[The problem] Starting at the line that holds "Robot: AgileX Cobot" and stopping at the line that holds "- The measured", restate the records below word for word, with both of those lines included.

··· Data for the task

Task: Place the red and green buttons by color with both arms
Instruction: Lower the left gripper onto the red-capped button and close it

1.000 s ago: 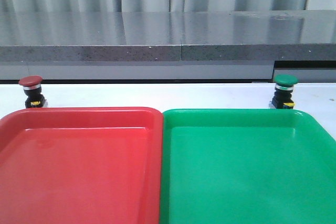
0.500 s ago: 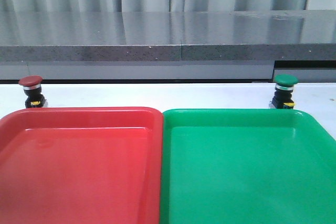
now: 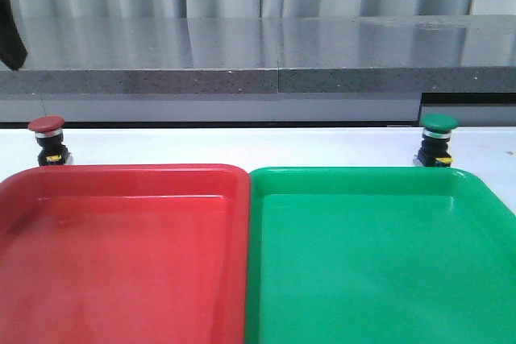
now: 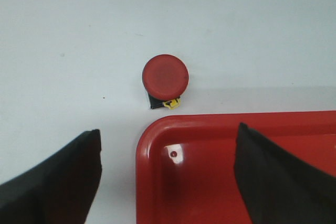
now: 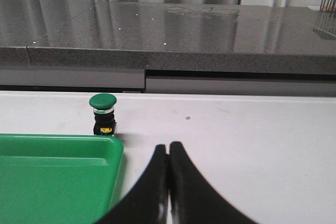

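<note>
The red button (image 3: 47, 139) stands upright on the white table behind the red tray's far left corner; it also shows in the left wrist view (image 4: 165, 75). The green button (image 3: 438, 139) stands behind the green tray's far right side, and shows in the right wrist view (image 5: 103, 113). My left gripper (image 4: 167, 145) is open and empty, high above the red tray's corner, short of the red button; a black piece of that arm (image 3: 10, 18) shows at the front view's top left. My right gripper (image 5: 168, 148) is shut and empty, low over the table beside the green tray.
The red tray (image 3: 121, 247) and the green tray (image 3: 379, 255) lie side by side at the front, touching. A grey stone ledge (image 3: 258, 78) runs along the back of the white table (image 3: 242, 147).
A black part of the left arm has come into the front view at the top left. The buttons and trays have not moved.
</note>
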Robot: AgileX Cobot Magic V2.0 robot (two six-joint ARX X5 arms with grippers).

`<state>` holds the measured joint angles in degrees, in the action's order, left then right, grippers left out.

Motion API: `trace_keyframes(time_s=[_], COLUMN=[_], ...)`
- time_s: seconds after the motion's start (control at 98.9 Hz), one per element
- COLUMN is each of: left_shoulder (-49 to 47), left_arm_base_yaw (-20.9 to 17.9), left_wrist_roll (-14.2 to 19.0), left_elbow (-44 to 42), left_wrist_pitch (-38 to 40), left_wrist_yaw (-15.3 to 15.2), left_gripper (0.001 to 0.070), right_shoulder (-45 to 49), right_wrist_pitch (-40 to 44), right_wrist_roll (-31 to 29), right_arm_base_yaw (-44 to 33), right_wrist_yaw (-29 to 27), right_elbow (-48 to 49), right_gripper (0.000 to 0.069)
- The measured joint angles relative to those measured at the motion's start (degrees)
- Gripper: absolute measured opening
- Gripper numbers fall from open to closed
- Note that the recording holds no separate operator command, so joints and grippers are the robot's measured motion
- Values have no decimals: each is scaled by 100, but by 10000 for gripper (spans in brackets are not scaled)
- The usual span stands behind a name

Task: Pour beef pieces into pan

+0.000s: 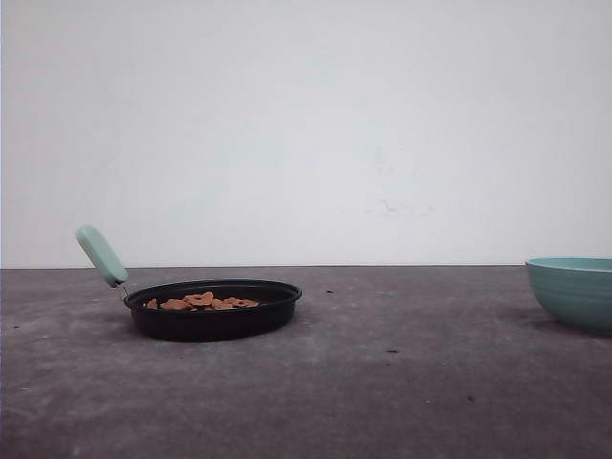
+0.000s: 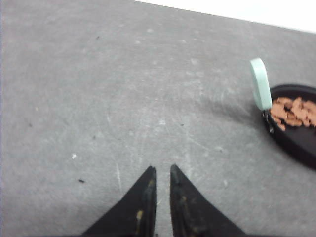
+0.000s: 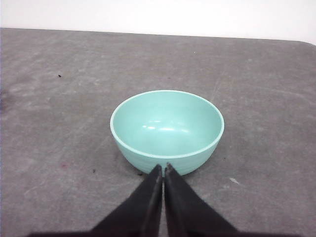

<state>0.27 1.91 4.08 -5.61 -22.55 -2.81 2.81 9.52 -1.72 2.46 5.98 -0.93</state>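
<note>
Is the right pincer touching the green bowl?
Cannot tell. In the right wrist view the right pincer tips overlap the bowl wall, but no gap or contact shows plainly.

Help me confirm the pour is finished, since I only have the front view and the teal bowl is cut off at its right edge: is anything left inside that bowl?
Observer: No. In the right wrist view the teal ribbed bowl sits upright on the table, and its inside is bare.
Operator: Is the right gripper holding it?
Observer: No. The right gripper is shut just in front of the bowl's near wall, gripping nothing.
Operator: And the left one?
Observer: The left gripper is nearly closed over bare grey table, apart from the shallow black frying pan holding the reddish-brown beef pieces.
</note>
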Motion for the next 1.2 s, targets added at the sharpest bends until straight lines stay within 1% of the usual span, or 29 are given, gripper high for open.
trace_keyframes(time_s=[0.081, 0.111, 0.162, 0.202, 0.313, 0.566, 1.203], left_shoulder=[0, 0, 0, 0, 0, 0, 0], left_arm_base_yaw=[0, 0, 0, 0, 0, 0, 0], left_wrist_roll=[-463, -577, -643, -627, -448, -343, -319], left_elbow=[0, 0, 0, 0, 0, 0, 0], left_wrist_pitch=[0, 0, 0, 0, -2, 0, 0], left_wrist_yaw=[0, 0, 0, -2, -13, -15, -17], left_gripper=[25, 25, 23, 21, 21, 21, 21], right_shoulder=[0, 0, 0, 0, 0, 0, 0], right_wrist_pitch=[0, 0, 0, 0, 0, 0, 0], right_wrist_roll=[0, 0, 0, 0, 0, 0, 0], right_arm_base_yaw=[0, 0, 0, 0, 0, 0, 0], right_wrist_yaw=[0, 0, 0, 0, 0, 0, 0], right_elbow=[0, 0, 0, 0, 0, 0, 0], right_gripper=[4, 4, 4, 4, 4, 4, 4])
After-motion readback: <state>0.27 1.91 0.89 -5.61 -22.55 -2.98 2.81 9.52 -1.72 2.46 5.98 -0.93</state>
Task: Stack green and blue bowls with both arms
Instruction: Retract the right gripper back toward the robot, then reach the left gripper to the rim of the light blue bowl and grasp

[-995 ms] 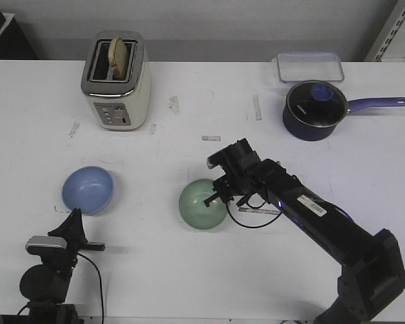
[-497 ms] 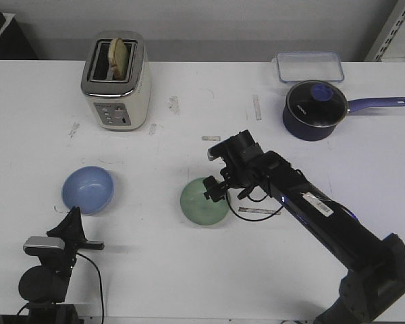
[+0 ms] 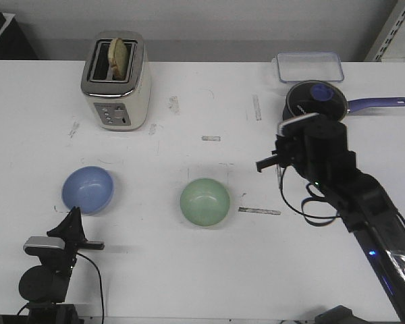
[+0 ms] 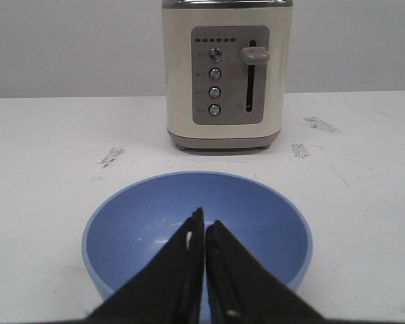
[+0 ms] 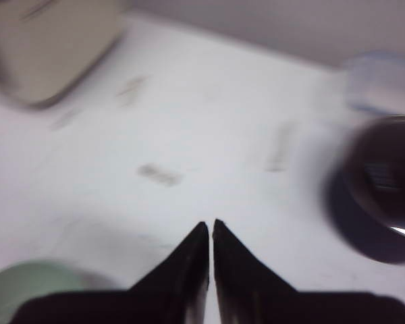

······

[Response below]
Robot: AgileX Cobot Magic V2.0 robot (two six-joint ARX X5 arms with grippers).

`<state>` holds the measured joint angles in degrees, in the action's order, left then right, grippers left out.

Motion API: `trace_keyframes(time_s=[_], COLUMN=[_], ...)`
- time_s: seconds after the motion's start (control at 98.9 Hz), one per element
- COLUMN is each of: left_shoulder (-49 to 47), left_arm_base_yaw (-20.9 to 17.9), left_wrist_roll (-14.2 to 19.0), left_elbow (-44 to 42), left_wrist_pitch (-38 to 40), left_wrist_yaw (-15.3 to 15.2), left_gripper (0.001 to 0.070), right_shoulder (-45 to 49), right_wrist_pitch (-40 to 44), right_wrist_roll (-31 to 29), right_arm_base_yaw (-44 to 33), right_wrist_yaw (-29 to 27), right_elbow (-48 to 49), right_gripper (0.000 to 0.069)
- The measured joint angles relative to those measured at the motion's start (degrees)

This exercise requires no further response.